Part 5: Step-by-Step – Create Target Endpoint (Aurora)

  1. EndpointsCreate endpoint again
  2. Endpoint type: Target endpoint
  3. Endpoint configuration: If you see Select RDS DB instance and your Aurora cluster is listed, you can select helium-mumbai-dev. Otherwise choose Provide access information manually
  4. Fill in:
Field Value
Endpoint identifier aurora-helium-target
Target engine Amazon Aurora PostgreSQL or PostgreSQL
Server name Your Aurora writer endpoint from Pre-Flight worksheet
Port 5432
User name Your Aurora DB user
Password Aurora user password
Database name postgres (or your DB name)
SSL mode prefer or require
  1. Test endpoint connection:
    • VPC: Same as replication instance and Aurora
    • Replication instance: Your DMS replication instance
    • Click Run test
  2. If it fails: check that the replication instance is in the same VPC as Aurora and the security group allows outbound to Aurora on port 5432
  3. When Successful, click Create endpoint

Part 6: Step-by-Step – Create the Migration Task

  1. In the left sidebar click Database migration tasks
  2. Click Create task
  3. Task configuration:
Field Value
Task identifier helium-supabase-aurora-full
Replication instance Your replication instance
Source database endpoint supabase-helium-source
Target database endpoint aurora-helium-target
Migration type Migrate existing data (full load)

Task Settings

  • Target table preparation mode: Do nothing (Aurora tables already exist)
  • Stop task after full-load completes: Stop
  • Include LOB columns: Limited LOB mode with max LOB size (e.g. 64 KB or 1 MB)

Table Mappings (Critical)

5a. Add Selection Rules

Click Add new selection rule:

  • Schema: Enter a schema → Schema name: publicTable name: %
  • Rule action: Include

Click Add new selection rule again:

  • Schema: Enter a schema → Schema name: basejumpTable name: %
  • Rule action: Include

5b. Add Transformation Rule (Rename basejump → helium_auth)

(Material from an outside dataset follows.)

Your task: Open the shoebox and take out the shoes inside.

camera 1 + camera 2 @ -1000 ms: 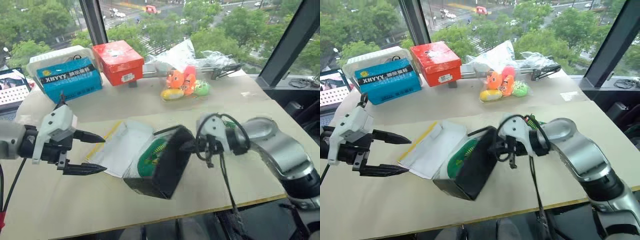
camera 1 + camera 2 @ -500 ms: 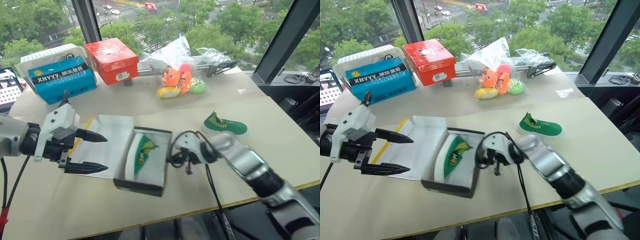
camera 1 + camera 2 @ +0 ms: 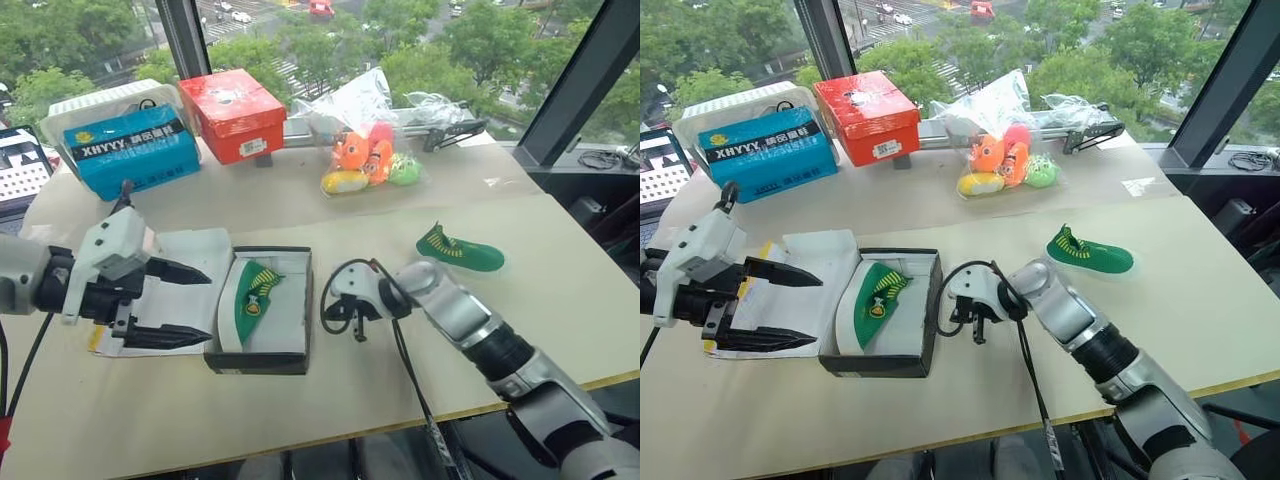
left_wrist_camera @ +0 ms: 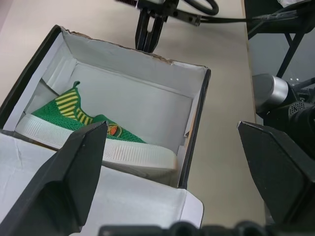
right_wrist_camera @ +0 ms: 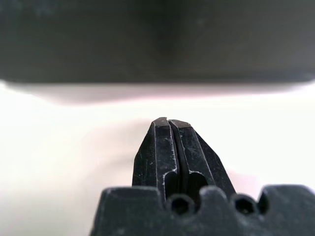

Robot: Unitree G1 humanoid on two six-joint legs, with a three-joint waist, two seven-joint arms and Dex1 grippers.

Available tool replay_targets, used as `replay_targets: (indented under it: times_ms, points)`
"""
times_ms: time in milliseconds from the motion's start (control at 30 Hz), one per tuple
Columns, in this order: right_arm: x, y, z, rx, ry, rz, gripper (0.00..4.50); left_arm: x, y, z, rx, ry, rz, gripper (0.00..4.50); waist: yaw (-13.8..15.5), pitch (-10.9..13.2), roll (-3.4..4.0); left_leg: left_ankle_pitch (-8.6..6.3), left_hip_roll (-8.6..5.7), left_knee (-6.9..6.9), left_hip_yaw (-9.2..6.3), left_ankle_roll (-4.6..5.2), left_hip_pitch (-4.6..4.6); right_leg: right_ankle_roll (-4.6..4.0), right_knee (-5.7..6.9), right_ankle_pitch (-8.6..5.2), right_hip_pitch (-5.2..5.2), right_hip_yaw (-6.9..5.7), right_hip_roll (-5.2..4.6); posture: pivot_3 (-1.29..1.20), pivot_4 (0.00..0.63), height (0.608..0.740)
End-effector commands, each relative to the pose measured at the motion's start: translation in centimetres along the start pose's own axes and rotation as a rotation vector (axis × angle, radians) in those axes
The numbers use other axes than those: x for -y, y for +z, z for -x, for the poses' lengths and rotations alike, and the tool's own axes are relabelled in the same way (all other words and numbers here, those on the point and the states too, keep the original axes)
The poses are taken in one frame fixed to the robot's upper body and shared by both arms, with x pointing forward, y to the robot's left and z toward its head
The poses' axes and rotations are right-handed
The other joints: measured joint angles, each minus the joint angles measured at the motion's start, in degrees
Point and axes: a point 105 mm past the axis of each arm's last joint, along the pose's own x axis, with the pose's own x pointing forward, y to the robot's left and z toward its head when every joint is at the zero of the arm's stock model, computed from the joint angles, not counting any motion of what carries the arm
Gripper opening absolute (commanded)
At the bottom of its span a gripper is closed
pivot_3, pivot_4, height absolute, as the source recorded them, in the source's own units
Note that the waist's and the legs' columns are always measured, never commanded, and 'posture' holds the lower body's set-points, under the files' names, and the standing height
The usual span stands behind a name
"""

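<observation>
The shoebox (image 3: pixel 262 358) sits open near the front middle of the pale table (image 3: pixel 300 215), a shallow black-walled tray with a white lining; its lid (image 3: pixel 185 268) is folded flat on the robot's left side, white inside facing up, with a sliver of yellow showing at its outer edge. The box's long axis runs from the near edge of the table toward the windows, tilted a little to the right at the far end.

One green shoe (image 3: pixel 250 298) lies inside, along the left wall of the box, tipped on its side so the white sole faces the lid. It runs the same way as the box, with the yellow-striped collar toward the windows and the toe toward the near edge. The second green shoe (image 3: pixel 462 250) rests on the bare table well to the right, upright on its sole, lying across the table, with the striped collar on its left end.

The left gripper (image 3: pixel 185 304) hovers over the lid just beside the box, its black fingers spread wide and holding nothing. The right gripper (image 4: pixel 150 32) is just outside the box's right wall, fingers pressed together on nothing.

At the back stand a blue box lettered XHYYY (image 3: pixel 135 155), a red box (image 3: pixel 240 115) and plush toys in clear plastic (image 3: pixel 368 160).
</observation>
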Motion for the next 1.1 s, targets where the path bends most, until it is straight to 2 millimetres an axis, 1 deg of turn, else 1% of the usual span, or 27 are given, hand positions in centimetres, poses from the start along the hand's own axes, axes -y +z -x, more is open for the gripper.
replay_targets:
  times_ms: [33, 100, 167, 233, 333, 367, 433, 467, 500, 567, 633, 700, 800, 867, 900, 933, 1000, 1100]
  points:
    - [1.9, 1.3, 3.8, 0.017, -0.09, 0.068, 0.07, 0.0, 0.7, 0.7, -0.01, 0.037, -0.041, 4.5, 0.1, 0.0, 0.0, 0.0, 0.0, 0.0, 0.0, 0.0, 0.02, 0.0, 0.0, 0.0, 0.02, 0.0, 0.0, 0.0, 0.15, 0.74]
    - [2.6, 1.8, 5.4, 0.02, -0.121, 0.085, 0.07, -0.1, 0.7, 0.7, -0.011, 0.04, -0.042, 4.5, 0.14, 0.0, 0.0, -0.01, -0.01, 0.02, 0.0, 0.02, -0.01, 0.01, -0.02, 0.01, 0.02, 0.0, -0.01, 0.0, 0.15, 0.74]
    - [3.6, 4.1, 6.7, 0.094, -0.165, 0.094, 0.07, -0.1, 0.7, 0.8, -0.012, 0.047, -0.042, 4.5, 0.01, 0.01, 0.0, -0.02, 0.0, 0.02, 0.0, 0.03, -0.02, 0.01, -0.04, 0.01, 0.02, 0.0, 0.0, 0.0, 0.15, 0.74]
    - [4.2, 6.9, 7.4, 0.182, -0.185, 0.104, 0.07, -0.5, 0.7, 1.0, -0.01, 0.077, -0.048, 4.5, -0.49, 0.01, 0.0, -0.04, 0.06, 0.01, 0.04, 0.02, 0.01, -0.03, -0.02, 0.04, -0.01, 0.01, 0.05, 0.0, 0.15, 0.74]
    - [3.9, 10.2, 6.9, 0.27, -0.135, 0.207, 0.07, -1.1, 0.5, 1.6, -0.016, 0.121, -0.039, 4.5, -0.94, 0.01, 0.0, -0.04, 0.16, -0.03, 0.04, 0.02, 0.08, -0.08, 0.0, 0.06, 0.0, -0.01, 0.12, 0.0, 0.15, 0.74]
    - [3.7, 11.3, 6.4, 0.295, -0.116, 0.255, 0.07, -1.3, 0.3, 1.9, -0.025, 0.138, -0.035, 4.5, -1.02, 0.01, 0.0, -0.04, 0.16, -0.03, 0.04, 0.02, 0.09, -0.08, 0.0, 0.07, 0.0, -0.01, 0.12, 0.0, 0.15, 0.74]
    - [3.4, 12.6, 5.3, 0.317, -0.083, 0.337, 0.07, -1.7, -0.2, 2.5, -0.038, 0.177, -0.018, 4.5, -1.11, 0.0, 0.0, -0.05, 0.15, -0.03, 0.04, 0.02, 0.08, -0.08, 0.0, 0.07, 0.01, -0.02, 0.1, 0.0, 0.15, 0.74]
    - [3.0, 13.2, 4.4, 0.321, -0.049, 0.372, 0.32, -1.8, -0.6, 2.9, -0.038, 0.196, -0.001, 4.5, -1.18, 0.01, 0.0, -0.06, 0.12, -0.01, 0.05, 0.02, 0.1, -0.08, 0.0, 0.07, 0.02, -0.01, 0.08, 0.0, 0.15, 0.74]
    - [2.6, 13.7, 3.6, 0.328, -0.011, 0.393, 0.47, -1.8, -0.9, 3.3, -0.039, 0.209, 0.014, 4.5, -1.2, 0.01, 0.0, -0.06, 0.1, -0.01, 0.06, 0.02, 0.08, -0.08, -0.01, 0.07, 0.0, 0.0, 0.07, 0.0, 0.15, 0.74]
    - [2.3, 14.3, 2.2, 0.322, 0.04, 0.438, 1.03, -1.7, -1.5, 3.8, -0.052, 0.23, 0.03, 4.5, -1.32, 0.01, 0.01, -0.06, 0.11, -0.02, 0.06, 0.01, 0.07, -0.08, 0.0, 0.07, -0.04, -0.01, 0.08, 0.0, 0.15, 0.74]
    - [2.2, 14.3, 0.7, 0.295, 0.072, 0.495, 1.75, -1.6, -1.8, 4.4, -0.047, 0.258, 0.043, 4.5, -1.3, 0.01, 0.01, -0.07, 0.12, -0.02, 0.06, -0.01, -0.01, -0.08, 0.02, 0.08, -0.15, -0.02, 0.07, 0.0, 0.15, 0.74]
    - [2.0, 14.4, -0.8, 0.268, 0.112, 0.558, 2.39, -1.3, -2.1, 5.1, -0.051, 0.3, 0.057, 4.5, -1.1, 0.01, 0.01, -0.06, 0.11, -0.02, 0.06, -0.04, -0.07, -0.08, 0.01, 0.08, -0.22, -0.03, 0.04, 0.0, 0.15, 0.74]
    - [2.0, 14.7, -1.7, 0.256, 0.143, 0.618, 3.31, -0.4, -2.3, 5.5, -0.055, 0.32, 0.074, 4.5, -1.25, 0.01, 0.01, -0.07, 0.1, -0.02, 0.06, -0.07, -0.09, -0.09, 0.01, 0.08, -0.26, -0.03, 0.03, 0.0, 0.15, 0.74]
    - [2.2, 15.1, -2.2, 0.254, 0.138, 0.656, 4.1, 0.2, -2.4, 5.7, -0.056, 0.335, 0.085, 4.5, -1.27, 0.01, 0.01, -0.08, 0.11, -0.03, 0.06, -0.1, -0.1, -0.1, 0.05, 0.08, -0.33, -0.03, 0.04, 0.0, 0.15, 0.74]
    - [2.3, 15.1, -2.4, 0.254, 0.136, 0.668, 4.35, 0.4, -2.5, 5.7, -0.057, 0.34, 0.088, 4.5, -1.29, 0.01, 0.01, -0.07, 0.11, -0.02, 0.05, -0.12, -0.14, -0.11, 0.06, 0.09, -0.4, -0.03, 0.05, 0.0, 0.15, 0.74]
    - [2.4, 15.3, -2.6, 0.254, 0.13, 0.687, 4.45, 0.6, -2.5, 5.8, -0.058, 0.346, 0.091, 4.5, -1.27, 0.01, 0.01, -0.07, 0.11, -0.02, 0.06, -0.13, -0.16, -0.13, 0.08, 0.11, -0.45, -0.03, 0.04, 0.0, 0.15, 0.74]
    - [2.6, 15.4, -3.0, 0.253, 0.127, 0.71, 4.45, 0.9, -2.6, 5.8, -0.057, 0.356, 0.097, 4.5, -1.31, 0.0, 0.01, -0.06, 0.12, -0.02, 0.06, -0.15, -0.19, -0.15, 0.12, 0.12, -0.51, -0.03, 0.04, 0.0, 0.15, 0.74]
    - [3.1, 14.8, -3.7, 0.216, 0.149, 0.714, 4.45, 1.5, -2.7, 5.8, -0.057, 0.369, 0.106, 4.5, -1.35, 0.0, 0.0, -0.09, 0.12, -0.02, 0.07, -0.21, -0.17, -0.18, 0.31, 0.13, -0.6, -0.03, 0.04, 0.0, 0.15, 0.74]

In the same Table mappings section, find Transformation rules:

  • Object locator: Schema name = basejump
  • Rule target: Schema
  • Rule action: Rename
  • Value: helium_auth

5c. JSON Edit Option (Alternative)

If the console has a "JSON" edit option for table mapping, you can paste this:

JSON
{
  "rules": [
    {
      "rule-type": "selection",
      "rule-id": "1",
      "rule-name": "include-public",
      "object-locator": { "schema-name": "public", "table-name": "%" },
      "rule-action": "include"
    },
    {
      "rule-type": "selection",
      "rule-id": "2",
      "rule-name": "include-basejump",
      "object-locator": { "schema-name": "basejump", "table-name": "%" },
      "rule-action": "include"
    },
    {
      "rule-type": "transformation",
      "rule-id": "3",
      "rule-name": "rename-basejump-to-helium-auth",
      "object-locator": { "schema-name": "basejump" },
      "rule-target": "schema",
      "rule-action": "rename",
      "value": "helium_auth"
    }
  ]
}
  1. Migration task startup configuration:
    • Choose Start task on create to run immediately, or Manually later
  2. Click Create task

Part 7: Run the Migration and Monitor

  1. Open Database migration tasks and click your task helium-supabase-aurora-full
  2. If status is Stopped, click Resume or Start and confirm
  3. Table statistics tab:
    • You'll see each table with state (e.g. Full load completed or Loading)
    • Wait until all tables show Full load completed
    • The largest table (e.g. public.messages) will take the longest
  4. Monitoring tab / CloudWatch:
    • Use the task's CloudWatch log stream to see any errors
  5. If a table fails:
    • Note the table name and the error in the logs
    • Fix (e.g. target table missing, column name different, constraint) and use Reload table
Important

Do not delete the task or replication instance until you've verified data (Part 8)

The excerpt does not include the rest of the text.